Serra também tem recebido orientação de seus assessores para convencer o eleitorado que é a continuidade sem continuísmo. A primeira foi falar mais rápido, para não parecer uma pessoa vacilante. O efeito já foi sentido na própria quinta-feira. Mais incisivo, voltou a atacar Ciro de forma genérica. Ele se reuniu com o comando político da campanha para conter as defecções. Esteve com o prefeito do Rio, César Maia, a fim de frear a debandada do PFL regional para a esteira de Ciro, a exemplo do que vêm fazendo as figuras de expressão nacional do partido, como o ex-senador Antônio Carlos Magalhães, que renunciou para fugir da cassação; o presidente da legenda, senador Jorge Bornhausen, e mais recentemente o líder do partido na Câmara, Inocêncio Oliveira. Serra também tem atuado na cúpula do PMDB para manter o partido junto à sua candidatura.
Animação – Nos boxes da campanha tucana, a aposta está no horário eleitoral, que começa no dia 20 de agosto. Serra vai dispor de 19,27 minutos por dia para recuperar os pontos perdidos. Mas o comportamento do candidato também tem alegrado caciques como FHC. Por telefone, o presidente checou com um fotógrafo da campanha se Serra realmente havia almoçado num restaurante popular em Samambaia, cidade satélite do DF, apesar de suas fortes restrições alimentares. “E ele comeu?”, perguntou FHC. Diante da resposta positiva do fotógrafo, exclamou: “Então tá bom mesmo!” Na pesquisa ISTOÉ/Toledo, a única vice que acrescenta intenção de voto ao candidato é Rita Camata (PMDB). A deputada seria uma espécie de terceira onda. Quando as chapas aparecem completas para escolha do eleitor, Serra, que tem 13,8%, passa a 15,2%, ou seja, um crescimento de 1,4 ponto (10,1%). “Tenho convicção de que a bola do Serra não está parada. Não será surpresa se ele apresentar crescimento a partir de agosto. Isso decorre não só de acertos da campanha ou do candidato, mas do desacerto dos outros”, afirmou. Segundo o sociólogo, os tucanos deveriam explorar melhor o potencial de Rita Camata, “uma deputada com projetos importantes, uma pessoa articulada que faz contraponto com a atriz Patricia Pillar (mulher de Ciro)”. Toledo lembra a entrada da prefeita Marta Suplicy na campanha de Lula, afirmando que a participação da mulher – com esse perfil executivo, moderno e politizado – na eleição é fundamental.
Sem verba para a campanha, Garotinho tem encontrado sérias dificuldades nos Estados, mas admite que vai até o fim com sua candidatura. “Quem tem que renunciar é o Serra”, repete e emenda: “Já disputei eleições com índices menores que estes e venci.” Os candidatos ao governos da Bahia, Lídice da Mata; de São Paulo, Jacob Bittar; e de Pernambuco, Humberto Barradas, desistiram de disputar as eleições majoritárias.

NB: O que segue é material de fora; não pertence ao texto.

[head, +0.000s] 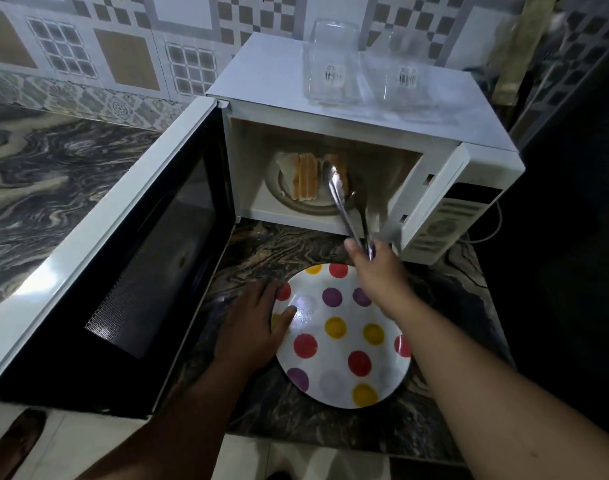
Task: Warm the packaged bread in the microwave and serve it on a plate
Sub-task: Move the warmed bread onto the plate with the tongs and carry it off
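Right hand (372, 268) reaches forward, grip closed; left hand (258, 317) lies flat.

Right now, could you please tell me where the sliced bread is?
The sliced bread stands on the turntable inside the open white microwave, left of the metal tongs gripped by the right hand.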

O estudo tabulado pela Toledo apresenta pela primeira vez o Índice de Potencial Absoluto e Relativo de voto dos candidatos, que estima o crescimento das candidaturas. Garotinho, por exemplo, no Potencial Relativo em 2 de agosto (base julho/agosto) atingiria no máximo 13,7% das intenções, ou seja, 4,7 pontos a mais do que tem hoje. Ciro continuaria à frente dos números, podendo chegar a 43%, e Lula, a 38,2%. Já Serra estaria, no cenário atual, no limite de 18,9%. Na dança dos números é arriscado apostar quem largará na pole position e, principalmente, quem fará a melhor performance para chegar ao segundo turno. Projeções sobre quem receberá a bandeirada e subirá no pódio com a faixa presidencial vão demorar mais tempo. O eleitor vai precisar sentir os efeitos do horário gratuito e dos debates. Da classe média para baixo, por exemplo, a verborragia em economês sobre a crise terá pouco peso no voto. Nesse setor, onde se encontra a maioria do eleitorado, a preocupação está no desemprego e na segurança pública.